Transition Circle West and Strangers' Circle The Strangers' and Transition Circles West are meeting to discuss the subject of waste in respect to carbon reduction. As Erik from Transition Circle West explains: from an "ecological footprint mindset waste and stuff are the same thing, because in steady state the stuff that comes in must come out as waste. It's a mindset that I would like to see adopted widely: buying stuff is buying waste. And permaculture rule #6: eliminate the concept of."

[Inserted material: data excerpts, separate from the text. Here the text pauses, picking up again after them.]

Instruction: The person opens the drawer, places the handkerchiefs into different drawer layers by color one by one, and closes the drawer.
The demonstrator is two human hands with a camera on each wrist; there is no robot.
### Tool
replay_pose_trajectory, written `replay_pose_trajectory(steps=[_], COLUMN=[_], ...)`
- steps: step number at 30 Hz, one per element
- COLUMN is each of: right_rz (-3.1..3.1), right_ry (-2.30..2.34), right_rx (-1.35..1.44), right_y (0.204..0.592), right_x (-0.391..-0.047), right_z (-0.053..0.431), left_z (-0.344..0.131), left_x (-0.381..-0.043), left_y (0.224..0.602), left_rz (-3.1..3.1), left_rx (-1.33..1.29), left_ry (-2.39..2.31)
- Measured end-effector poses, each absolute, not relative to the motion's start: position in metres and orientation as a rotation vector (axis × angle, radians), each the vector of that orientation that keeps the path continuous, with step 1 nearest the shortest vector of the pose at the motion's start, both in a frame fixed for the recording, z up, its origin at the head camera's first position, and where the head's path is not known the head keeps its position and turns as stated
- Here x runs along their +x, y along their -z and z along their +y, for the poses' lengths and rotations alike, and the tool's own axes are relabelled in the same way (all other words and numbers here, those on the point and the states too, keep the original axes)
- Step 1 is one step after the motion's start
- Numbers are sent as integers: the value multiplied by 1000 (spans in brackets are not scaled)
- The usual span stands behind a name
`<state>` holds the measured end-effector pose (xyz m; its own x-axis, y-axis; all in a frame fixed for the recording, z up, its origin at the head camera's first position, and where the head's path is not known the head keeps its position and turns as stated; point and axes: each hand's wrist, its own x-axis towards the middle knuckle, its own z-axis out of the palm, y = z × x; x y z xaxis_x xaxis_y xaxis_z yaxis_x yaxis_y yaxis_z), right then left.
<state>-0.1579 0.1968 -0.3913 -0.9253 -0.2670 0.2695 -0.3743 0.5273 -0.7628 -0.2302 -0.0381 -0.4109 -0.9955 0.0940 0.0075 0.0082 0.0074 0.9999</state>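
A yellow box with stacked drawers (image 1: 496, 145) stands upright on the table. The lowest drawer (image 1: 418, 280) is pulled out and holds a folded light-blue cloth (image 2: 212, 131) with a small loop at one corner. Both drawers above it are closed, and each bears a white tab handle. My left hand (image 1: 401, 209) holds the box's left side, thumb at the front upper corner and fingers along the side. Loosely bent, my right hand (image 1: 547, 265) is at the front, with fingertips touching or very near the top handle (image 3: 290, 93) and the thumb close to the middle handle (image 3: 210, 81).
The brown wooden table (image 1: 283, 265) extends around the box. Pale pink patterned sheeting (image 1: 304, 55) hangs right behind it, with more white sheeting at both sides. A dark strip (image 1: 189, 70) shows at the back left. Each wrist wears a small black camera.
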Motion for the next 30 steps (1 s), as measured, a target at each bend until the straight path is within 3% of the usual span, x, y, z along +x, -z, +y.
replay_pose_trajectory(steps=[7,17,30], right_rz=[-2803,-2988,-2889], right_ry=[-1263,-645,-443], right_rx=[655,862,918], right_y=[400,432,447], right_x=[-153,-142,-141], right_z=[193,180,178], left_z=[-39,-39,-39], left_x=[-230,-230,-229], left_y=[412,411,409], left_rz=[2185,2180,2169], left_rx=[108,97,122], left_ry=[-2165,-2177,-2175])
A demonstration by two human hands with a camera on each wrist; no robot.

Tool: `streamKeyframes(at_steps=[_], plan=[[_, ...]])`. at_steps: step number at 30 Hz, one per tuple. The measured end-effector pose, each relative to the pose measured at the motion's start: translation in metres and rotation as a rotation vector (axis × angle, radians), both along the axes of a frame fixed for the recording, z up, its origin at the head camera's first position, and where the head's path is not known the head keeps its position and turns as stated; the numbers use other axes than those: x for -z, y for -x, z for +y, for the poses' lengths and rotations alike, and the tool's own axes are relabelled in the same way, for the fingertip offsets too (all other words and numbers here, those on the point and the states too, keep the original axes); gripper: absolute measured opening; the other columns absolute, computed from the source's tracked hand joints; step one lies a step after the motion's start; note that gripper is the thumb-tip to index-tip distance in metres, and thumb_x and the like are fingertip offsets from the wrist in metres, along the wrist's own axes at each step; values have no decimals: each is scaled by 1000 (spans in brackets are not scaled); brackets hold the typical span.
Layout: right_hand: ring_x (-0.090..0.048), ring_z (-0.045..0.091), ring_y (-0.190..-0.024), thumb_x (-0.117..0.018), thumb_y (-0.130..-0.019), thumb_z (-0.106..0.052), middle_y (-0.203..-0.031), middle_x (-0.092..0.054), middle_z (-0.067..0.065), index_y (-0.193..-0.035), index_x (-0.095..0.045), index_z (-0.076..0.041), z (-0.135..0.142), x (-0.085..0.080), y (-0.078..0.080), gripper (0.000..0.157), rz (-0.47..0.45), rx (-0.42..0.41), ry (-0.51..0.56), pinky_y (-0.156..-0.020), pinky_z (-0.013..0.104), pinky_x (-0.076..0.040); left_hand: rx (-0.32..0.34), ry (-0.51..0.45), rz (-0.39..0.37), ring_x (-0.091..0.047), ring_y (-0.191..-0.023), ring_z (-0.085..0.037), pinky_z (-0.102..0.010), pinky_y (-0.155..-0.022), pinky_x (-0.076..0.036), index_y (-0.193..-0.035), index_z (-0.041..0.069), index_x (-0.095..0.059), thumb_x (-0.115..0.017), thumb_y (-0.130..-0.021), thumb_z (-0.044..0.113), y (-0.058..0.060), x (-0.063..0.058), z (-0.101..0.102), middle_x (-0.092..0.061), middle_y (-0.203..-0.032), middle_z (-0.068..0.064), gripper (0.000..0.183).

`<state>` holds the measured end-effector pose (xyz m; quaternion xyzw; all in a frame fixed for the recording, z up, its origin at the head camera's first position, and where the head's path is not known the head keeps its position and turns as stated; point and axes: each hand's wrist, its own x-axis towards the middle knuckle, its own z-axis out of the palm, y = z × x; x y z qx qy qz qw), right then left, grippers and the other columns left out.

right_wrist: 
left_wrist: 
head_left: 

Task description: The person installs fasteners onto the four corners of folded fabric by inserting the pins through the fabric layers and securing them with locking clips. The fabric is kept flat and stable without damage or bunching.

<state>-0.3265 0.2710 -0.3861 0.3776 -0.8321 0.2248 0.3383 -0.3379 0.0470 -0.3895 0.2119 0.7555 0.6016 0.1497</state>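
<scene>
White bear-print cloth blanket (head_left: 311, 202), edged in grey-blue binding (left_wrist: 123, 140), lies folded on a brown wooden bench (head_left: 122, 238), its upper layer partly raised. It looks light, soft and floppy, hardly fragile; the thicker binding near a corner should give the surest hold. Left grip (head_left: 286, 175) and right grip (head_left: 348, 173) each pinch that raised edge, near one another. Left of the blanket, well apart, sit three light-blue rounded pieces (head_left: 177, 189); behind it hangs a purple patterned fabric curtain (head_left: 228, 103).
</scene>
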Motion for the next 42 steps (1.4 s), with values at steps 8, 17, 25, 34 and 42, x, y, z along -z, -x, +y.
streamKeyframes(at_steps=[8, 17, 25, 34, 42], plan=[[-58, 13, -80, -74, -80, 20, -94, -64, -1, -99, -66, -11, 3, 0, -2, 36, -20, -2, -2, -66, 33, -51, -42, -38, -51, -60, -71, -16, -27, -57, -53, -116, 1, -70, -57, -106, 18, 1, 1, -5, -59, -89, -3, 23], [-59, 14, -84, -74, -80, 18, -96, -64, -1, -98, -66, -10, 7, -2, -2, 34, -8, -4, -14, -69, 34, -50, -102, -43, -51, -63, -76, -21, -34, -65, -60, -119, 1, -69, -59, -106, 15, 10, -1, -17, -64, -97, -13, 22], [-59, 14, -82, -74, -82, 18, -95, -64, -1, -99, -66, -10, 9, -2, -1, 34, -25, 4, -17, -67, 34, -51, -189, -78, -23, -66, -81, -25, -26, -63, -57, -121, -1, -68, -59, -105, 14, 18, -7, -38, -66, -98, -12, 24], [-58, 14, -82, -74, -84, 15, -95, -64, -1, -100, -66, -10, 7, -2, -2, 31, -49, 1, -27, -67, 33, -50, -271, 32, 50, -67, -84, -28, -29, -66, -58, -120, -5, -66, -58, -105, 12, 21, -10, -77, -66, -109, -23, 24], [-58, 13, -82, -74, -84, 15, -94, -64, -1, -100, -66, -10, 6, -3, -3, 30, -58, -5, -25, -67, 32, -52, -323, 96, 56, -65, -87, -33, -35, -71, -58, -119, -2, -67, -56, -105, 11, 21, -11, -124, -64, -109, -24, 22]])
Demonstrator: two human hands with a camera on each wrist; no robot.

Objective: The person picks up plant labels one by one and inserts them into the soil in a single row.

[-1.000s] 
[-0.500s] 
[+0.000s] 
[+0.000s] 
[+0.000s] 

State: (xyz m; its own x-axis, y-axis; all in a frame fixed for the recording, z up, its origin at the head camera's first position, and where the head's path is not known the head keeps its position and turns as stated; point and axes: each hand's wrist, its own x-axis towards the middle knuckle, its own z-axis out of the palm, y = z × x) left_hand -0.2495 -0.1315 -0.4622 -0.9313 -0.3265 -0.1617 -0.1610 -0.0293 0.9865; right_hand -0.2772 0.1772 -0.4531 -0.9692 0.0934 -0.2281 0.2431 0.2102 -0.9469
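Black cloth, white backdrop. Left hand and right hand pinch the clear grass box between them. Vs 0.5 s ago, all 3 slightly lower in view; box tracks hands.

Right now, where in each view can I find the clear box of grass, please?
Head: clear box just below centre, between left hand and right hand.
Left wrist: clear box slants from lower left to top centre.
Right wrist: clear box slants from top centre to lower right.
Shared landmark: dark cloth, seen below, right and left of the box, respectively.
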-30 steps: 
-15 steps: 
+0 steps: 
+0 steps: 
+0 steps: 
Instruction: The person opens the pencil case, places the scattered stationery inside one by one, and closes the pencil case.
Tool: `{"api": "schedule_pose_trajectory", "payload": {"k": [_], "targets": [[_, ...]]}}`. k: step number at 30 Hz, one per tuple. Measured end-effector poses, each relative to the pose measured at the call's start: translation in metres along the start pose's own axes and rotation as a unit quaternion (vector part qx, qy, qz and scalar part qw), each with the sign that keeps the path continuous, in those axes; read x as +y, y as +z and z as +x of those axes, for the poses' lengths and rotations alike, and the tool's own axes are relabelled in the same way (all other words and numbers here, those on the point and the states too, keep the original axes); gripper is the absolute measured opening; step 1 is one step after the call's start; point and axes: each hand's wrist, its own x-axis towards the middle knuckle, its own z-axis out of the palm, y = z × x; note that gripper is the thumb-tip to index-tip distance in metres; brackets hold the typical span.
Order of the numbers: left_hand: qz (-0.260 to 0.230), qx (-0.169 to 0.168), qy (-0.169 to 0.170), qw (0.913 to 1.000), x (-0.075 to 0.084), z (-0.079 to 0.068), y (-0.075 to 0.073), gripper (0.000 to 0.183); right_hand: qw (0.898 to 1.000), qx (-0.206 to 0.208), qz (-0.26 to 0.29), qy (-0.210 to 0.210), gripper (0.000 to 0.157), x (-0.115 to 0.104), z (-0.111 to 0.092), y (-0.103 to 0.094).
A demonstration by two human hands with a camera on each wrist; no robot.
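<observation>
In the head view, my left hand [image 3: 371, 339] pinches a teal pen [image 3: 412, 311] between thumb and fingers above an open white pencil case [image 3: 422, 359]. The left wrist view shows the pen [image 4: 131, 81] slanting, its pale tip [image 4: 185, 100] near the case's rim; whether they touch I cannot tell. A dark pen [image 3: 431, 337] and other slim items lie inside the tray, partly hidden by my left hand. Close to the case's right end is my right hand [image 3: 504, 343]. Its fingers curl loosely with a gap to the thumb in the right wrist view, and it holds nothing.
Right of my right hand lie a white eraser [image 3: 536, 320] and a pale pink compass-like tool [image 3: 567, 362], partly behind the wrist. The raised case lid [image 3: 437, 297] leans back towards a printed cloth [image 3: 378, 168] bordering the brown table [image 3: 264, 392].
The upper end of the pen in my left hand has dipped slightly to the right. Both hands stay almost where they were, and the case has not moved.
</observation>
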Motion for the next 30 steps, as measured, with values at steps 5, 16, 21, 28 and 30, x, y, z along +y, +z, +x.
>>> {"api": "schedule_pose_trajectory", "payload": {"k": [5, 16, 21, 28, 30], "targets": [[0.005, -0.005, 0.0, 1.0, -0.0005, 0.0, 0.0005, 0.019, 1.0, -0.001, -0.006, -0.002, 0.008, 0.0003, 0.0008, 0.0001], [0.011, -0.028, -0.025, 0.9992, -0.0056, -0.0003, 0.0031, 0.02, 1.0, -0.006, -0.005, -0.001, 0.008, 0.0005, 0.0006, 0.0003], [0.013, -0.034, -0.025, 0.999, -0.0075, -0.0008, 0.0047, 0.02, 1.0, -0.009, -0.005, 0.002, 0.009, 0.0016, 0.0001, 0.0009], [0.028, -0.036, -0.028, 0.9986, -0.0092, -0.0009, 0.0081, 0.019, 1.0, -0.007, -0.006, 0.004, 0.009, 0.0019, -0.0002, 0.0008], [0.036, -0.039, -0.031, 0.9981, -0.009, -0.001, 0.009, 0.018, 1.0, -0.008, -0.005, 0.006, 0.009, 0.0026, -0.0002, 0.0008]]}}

Above: Christine of Carbon Conversations sleeping with monitor; Strangers' Circle relax after their low-carbon supper; Boris, Elena's compost bucket,

Friday, April 23, 2010

Allotment - Plant Swap

We're making good progress with the allotment in spite of the continuing cold weather - windowsill gardening is the key while we wait for the soil to warm up! So far we've got seedlings of at least six different types of tomato; three sorts of pepper (including seed from Slovakia for delicious white salad peppers; aubergines; courgettes; squashes and pumpkins (with a special exotic from South Africa, Flat White Boer]; some cabbages and salad; and potatoes chitting nicely (Pink Pir Apple, Nicola, Charlotte). We're planning a plant swop at the end of May, probably outside the Forum - so all you green-fingered Transitioners, do please sow a few extra seeds now to swop on the day! For further info contact: jane@janechittenden.co.uk (Jane Chittenden)

Friday, April 16, 2010

Millennium Babies project in the news

Our Millennium Babies project was officially launched today at Norfolk’s Children’s Library in the Forum with Tom Harper's innovative peak oil workshop; it was filmed by the BBC for inclusion in the Politics East show (date to be confirmed). The Evening News covered the story earlier this week.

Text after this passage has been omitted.